Prevention of Clostridioides difficile infection (CDI) is a national priority and may be facilitated by deployment of the Targeted Assessment for Prevention (TAP) Strategy, a quality improvement framework providing a focused approach to infection prevention. This article describes the process and outcomes of TAP Strategy implementation for CDI prevention in a healthcare system.

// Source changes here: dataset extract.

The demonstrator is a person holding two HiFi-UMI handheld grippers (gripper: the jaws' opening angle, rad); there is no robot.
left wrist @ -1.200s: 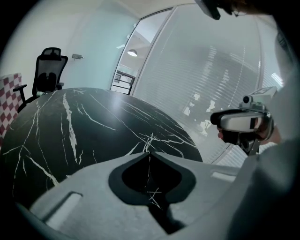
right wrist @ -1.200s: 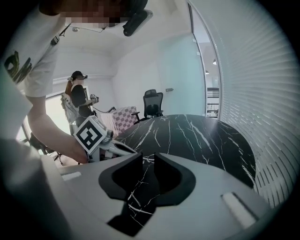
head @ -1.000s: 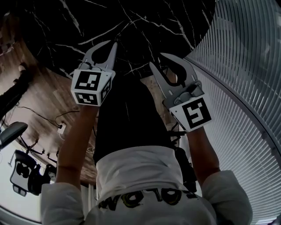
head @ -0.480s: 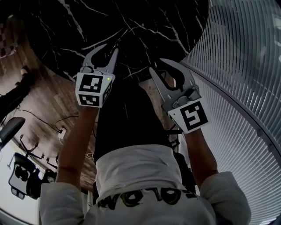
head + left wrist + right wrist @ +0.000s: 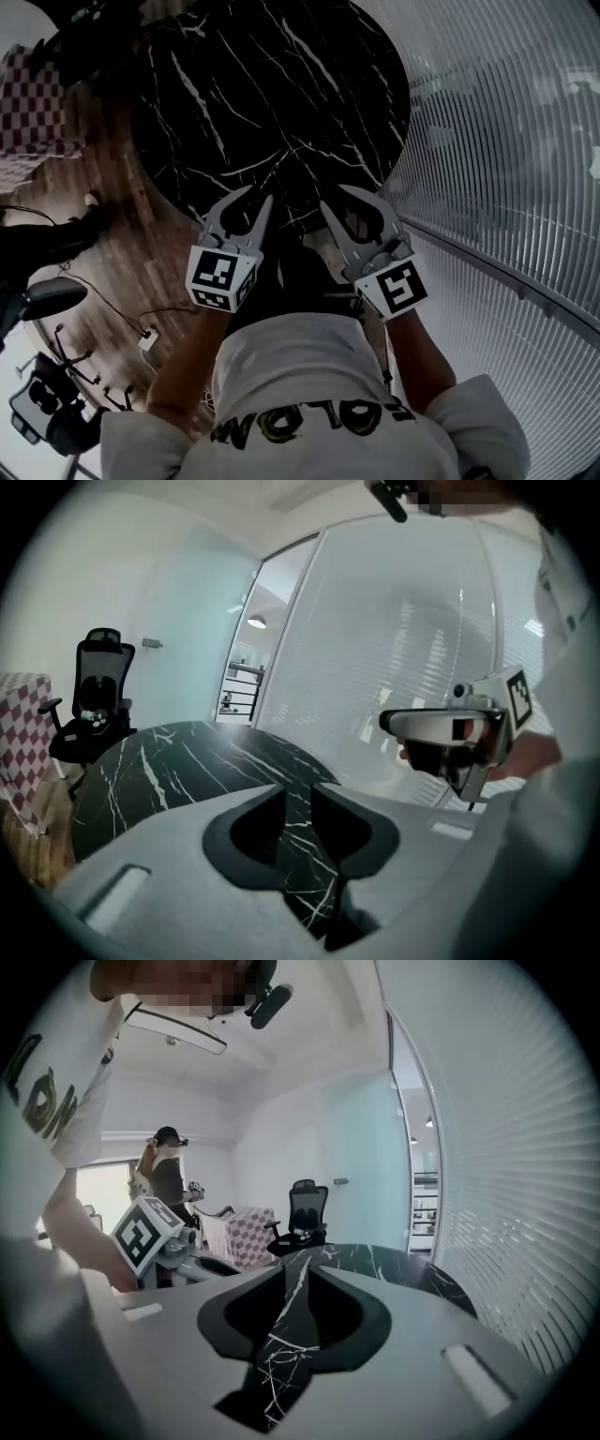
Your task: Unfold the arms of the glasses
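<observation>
My left gripper (image 5: 260, 194) and right gripper (image 5: 333, 195) hide the near edge of the table (image 5: 281, 94). The checked box (image 5: 33, 103) runs off the side. The person (image 5: 169, 1183) far away looks too small to make out.

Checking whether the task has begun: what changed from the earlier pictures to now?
The left claw and right claw shifted lower in the head view and show smaller, while more of the black marble table came into sight. Nothing was grasped or released: both stayed open and empty.
</observation>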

Hospital A was identified based on CDI surveillance data indicating an excess burden of infections above the national goal; hospitals B and C participated as part of systemwide deployment. TAP facility assessments were administered to staff to identify infection control gaps and inform CDI prevention interventions. Retrospective analysis was performed using negative-binomial, interrupted time series (ITS) regression to assess overall effect of targeted CDI prevention efforts. Analysis included hospital-onset, laboratory-identified C. difficile event data for 18 months before and after implementation of the TAP facility assessments.
The systemwide monthly CDI rate significantly decreased at the intervention (β2, −44%; P = .017), and the postintervention CDI rate trend showed a sustained decrease (β1 + β3; −12% per month; P = .008). At an individual hospital level, the CDI rate trend significantly decreased in the postintervention period at hospital A only (β1 + β3, −26% per month; P = .003).
This project demonstrates TAP Strategy implementation in a healthcare system, yielding significant decrease in the laboratory-identified C. difficile rate trend in the postintervention period at the system level and in hospital A. This project highlights the potential benefit of directing prevention efforts to facilities with the highest burden of excess infections to more efficiently reduce CDI rates.